== Problem details ==
Could you copy every line of the data that contains "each"?

########################################

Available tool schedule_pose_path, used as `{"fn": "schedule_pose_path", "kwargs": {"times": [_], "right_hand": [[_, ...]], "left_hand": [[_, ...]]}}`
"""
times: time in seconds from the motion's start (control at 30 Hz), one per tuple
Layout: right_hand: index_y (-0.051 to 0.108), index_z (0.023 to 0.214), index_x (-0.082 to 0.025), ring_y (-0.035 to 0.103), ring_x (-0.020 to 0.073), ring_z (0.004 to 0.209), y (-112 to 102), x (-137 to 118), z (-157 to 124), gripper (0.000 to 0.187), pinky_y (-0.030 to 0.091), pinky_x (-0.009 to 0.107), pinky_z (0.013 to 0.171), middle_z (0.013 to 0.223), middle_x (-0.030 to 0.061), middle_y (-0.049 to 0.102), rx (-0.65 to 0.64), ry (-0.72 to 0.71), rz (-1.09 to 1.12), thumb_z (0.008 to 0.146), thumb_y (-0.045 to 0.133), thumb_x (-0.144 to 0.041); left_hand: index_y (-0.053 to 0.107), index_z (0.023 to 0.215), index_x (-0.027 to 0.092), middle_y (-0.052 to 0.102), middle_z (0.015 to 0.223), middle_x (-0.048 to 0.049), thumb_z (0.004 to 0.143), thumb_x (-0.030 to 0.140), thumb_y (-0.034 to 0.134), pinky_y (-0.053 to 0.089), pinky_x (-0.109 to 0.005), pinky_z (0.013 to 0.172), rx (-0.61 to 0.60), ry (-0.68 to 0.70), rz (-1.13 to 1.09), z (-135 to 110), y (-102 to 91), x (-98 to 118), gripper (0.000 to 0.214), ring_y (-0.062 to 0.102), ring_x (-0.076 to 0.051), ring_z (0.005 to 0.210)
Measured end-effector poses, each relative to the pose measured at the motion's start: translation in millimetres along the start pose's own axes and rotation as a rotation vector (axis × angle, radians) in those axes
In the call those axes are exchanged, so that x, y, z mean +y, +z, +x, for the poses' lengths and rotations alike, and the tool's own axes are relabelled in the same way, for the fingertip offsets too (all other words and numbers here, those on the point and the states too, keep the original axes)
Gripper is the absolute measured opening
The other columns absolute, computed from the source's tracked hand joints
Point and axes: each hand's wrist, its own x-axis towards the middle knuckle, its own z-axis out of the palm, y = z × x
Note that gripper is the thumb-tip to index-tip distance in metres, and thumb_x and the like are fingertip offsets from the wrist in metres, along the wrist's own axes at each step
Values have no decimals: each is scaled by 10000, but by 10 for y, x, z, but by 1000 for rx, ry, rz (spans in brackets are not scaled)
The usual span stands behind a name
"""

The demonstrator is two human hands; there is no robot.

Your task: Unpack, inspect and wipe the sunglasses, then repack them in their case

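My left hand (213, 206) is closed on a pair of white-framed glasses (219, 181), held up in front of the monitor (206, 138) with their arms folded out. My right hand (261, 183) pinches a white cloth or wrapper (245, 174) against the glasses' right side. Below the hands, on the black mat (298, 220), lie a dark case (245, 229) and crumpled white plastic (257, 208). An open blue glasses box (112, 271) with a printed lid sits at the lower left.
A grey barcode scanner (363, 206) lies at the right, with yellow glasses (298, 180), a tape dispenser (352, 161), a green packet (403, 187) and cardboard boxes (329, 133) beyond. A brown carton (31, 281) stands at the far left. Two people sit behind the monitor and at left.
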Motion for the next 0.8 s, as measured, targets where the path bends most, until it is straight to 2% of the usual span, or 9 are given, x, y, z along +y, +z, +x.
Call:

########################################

== Output ==
Measured end-effector poses, each relative to the pose measured at the motion's start: translation in millimetres along the start pose's own axes and rotation as a rotation vector (axis × angle, radians) in those axes
Point and axes: each hand's wrist, its own x-axis towards the middle knuckle, its own z-axis out of the palm, y = z × x
Note that gripper is the thumb-tip to index-tip distance in metres, and thumb_x and the like are fingertip offsets from the wrist in metres, along the wrist's own axes at each step
Values have no decimals: each is scaled by 10000, but by 10 for y, x, z, but by 1000 for rx, ry, rz (spans in brackets are not scaled)

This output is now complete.